Well sort of. The problem is necessesity is the mother of invention, and unless developers go out of their way to make their games take advantage of quads, they don't feel the need to. The only game I can think of that does off the top of my head is Crysis 2, and that was just for the novelty.

By the time games really do take advantage of quads, your chip is going to be out-of-date. :thumbsup:

Reply #10 Top

By the time games really do take advantage of quads, your chip is going to be out-of-date.

By the time the average PC gamer have quad cores in his rig and make it viable for developers to spend all the money required to fully exploit the quad's capabilities, I will be a grandfather. And I don't have kids right now.

Reply #11 Top

Quoting Gabal, reply 10
By the time the average PC gamer have quad cores in his rig and make it viable for developers to spend all the money required to fully exploit the quad's capabilities, I will be a grandfather.
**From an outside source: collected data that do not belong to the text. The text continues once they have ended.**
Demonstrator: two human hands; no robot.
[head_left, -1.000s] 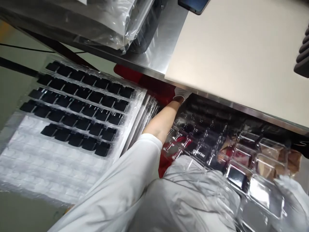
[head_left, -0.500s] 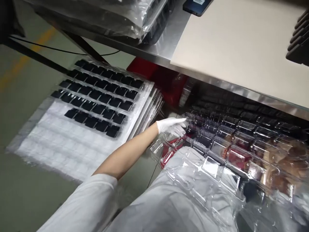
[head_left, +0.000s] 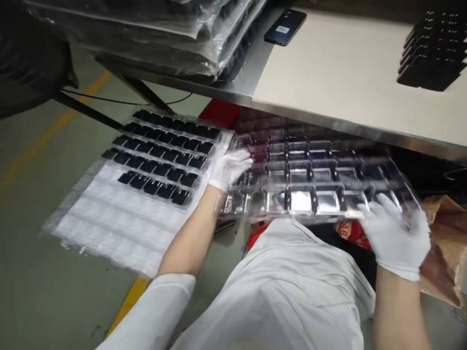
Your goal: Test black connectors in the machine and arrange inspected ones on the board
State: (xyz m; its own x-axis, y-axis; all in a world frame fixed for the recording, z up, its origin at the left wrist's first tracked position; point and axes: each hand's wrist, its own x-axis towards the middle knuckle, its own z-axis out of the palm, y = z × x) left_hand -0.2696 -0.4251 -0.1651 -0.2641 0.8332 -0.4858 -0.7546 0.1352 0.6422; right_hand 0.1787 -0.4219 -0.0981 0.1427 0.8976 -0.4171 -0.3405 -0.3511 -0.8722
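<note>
A clear plastic blister tray (head_left: 310,175) with empty square pockets is held level in front of me, just below the steel table edge (head_left: 328,127). My left hand (head_left: 229,167), in a white glove, grips the tray's left end. My right hand (head_left: 397,233), also gloved, grips its near right corner. To the left, a stack of clear trays (head_left: 146,180) leans on the floor; the top one holds several rows of small black parts (head_left: 164,150) in its upper half.
A beige mat (head_left: 346,73) covers the table, with a phone (head_left: 284,26) and a stack of black parts (head_left: 432,53) on it. Bagged trays (head_left: 164,29) lie at the table's left end. A red bin (head_left: 219,109) and brown bag (head_left: 445,243) sit under the table.
The clear tray has come out from under the table and turned level. My left hand shifted from deep under the table to the tray's left end; my right hand now shows at its right corner.
</note>
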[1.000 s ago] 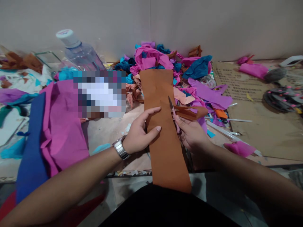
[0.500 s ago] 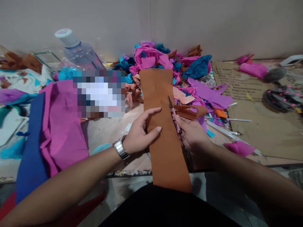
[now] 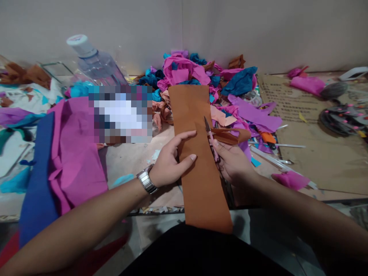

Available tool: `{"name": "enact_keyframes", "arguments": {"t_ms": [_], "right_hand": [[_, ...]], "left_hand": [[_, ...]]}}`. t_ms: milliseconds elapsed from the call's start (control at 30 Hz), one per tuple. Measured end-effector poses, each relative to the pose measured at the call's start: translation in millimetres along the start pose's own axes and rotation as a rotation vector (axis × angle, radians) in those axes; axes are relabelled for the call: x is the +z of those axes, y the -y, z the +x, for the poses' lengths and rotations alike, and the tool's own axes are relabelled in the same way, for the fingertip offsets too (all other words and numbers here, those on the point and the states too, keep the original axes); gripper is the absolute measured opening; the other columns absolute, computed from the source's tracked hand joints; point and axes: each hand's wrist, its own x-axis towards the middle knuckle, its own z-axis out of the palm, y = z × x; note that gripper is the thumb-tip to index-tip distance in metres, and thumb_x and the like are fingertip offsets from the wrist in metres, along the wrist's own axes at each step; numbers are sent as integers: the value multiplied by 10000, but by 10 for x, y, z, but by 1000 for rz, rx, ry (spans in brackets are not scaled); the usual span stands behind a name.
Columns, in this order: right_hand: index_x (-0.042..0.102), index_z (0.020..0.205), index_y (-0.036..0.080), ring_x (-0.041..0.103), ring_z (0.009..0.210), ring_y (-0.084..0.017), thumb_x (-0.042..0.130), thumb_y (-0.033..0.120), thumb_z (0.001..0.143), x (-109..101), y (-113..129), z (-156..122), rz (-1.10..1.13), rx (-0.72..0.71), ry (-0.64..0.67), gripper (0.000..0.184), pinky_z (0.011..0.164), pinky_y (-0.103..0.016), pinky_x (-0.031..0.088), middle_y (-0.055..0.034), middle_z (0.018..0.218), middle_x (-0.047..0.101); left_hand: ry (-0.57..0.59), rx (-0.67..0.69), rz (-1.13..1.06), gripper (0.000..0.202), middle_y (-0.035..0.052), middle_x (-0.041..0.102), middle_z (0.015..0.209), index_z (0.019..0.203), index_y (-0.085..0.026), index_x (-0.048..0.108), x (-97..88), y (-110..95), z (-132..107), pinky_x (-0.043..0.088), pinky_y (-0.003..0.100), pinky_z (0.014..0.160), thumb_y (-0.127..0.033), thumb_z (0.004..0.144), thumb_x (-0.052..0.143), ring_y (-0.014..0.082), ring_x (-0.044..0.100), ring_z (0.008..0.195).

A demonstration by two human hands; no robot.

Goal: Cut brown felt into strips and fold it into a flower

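Brown sheet point(image 3: 201, 188), one; scissors point(image 3: 212, 139), one.

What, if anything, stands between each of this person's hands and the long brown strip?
Nothing visible separates the left hand from the brown strip; it rests directly on it. At the strip's right edge, a pink-handled cutting tool, held by the right hand, comes between; no other obstacle is visible.

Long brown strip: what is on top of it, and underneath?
Over the brown strip: part of the left hand and a blade of the scissors. What lies directly beneath is covered.
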Motion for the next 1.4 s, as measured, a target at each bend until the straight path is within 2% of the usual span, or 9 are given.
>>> {"name": "enact_keyframes", "arguments": {"t_ms": [100,267,367,500,700,933,1100,1200,1400], "right_hand": [[734,1028,263,711,777,-195,852,501,773,-2,-1,1,-10,-13,2,369,719,-324,567,18,749,728],[673,783,247,606,600,-146,824,489,825,-38,-18,6,-23,-24,4,288,660,-297,530,54,560,574],[719,873,253,633,632,-150,811,470,846,-59,-36,9,0,-23,3,238,662,-294,540,41,625,640],[752,1101,279,731,864,-191,808,430,857,-75,-61,20,24,-27,2,293,758,-312,584,-4,902,781],[755,1160,287,749,971,-207,799,413,873,-83,-79,27,25,-50,8,316,805,-324,601,-29,1087,799],[744,1189,298,741,1071,-231,791,429,878,-93,-106,29,16,-61,-4,341,853,-347,606,-34,1125,798],[755,1140,265,759,998,-244,799,474,859,-80,-94,9,-5,-33,-4,354,834,-373,617,-45,1054,809],[773,1045,233,767,905,-238,796,512,849,-57,-63,-14,-15,1,8,342,776,-365,622,-55,977,814],[790,1009,239,769,887,-228,820,510,822,-23,-16,-43,1,24,30,330,764,-342,628,-46,1002,816]], "left_hand": [[1,-10,-2,565,155,592,1469,1433,-188,552,-4,-2,-3,577,407,1071,-256,903,735,277,604,1336],[4,-13,-11,574,149,601,1458,1437,-193,549,-3,-2,-6,566,412,1087,-244,898,739,270,615,1318],[9,-26,-19,574,145,598,1461,1445,-199,543,1,0,-6,562,414,1094,-237,904,729,263,617,1314],[10,-16,-25,573,148,583,1479,1442,-188,543,2,2,-4,559,399,1097,-231,903,730,259,599,1337],[14,-19,-22,583,146,586,1477,1448,-189,541,-1,12,-3,553,406,1108,-225,899,734,260,597,1340],[18,-20,-26,579,149,587,1475,1449,-188,540,1,5,-6,560,418,1100,-234,903,729,267,603,1331],[27,-20,-37,582,150,581,1482,1458,-191,533,2,5,-8,549,430,1117,-230,909,723,271,601,1337],[35,-25,-51,595,151,561,1507,1472,-195,521,1,5,-11,554,414,1111,-231,914,723,273,583,1362],[36,-19,-50,587,153,578,1488,1467,-205,531,2,2,-15,562,441,1106,-261,916,727,277,612,1326]]}}
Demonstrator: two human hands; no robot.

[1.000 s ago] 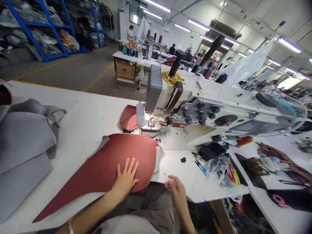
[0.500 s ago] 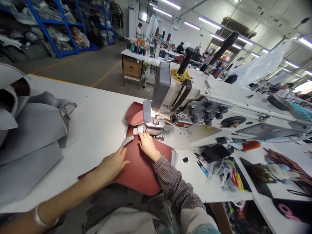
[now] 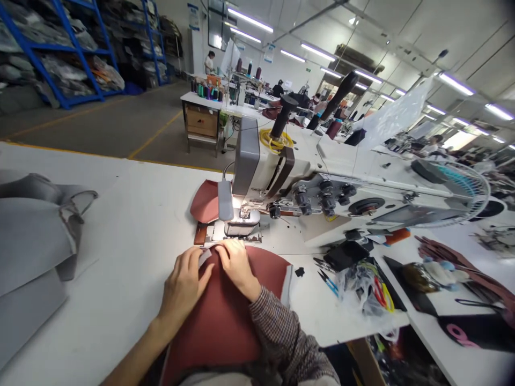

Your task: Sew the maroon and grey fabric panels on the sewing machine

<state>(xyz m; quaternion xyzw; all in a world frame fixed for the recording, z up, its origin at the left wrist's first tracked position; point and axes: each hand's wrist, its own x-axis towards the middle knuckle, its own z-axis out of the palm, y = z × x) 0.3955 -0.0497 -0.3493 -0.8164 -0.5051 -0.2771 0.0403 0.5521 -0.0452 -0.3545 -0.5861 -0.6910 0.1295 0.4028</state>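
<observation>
A reddish-brown leather-like panel (image 3: 229,321) with grey edging lies across the table's front edge toward my lap. My left hand (image 3: 183,284) grips its far left corner, thumb on top and fingers at the edge, beside a short grey edge strip (image 3: 205,258). My right hand (image 3: 238,266) is closed on the far edge, fingertips bent over it, close to the left hand. Just beyond the fingers is the sewing machine's lit presser foot (image 3: 244,213) above its raised bed (image 3: 241,229). A second reddish piece (image 3: 206,202) lies behind the bed's left side.
Grey panels (image 3: 32,241) are piled on the left of the table (image 3: 124,230). The machine head (image 3: 322,166) spans the right. Blue-handled snips (image 3: 329,282), a plastic bag (image 3: 358,284) and a black scrap (image 3: 300,272) lie at right.
The panel's far edge has come back toward me, away from the presser foot. My left hand has moved up to the corner and closed on it. The view has shifted right.
</observation>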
And I don't have kids right now.

I don't think so. I think it'll only be a few years, but I'm no expert on these things.

Also, depending on how old you are, we'll be wiping our asses with toilet paper made from computers 3 times more powerful than the one's we're using now by the time you're a grandfather.

Reply #12 Top

Quoting whiteknight321, reply 2
It would still be good for games which require some serious horsepower(I.E. Supreme Commander)

Someone for Supreme Commander came up with the "CoreMaximizer" that allowed the game to actually run on several cores, rather than do so as needed. But SupCom was designed to run on 2+ cores, if Sins isn't i don't think a tool like this is possible

If you look it up on the GPG forums, maybe someone thats more awesome than me could make one for Sins. I've yet to meet a SupCom player who stops using it because of how good it is

Reply #13 Top

It's a darn shame Sins doesn't use all teh cores of a multi core processor

I notice when Sins is running it's using 25% cpu usage all the time (all of one core I Assume)

But even with a quad core system, I can't play against 9 AI computers, because as soon as the battles start, the game slows right down

Reply #14 Top

I like to play big maps, 100+, game file modded to double fleet sizes, etc. It used to bring my 4400+ to its knees. My new i7 920 @ 3.6Ghz runs as smooth as anything.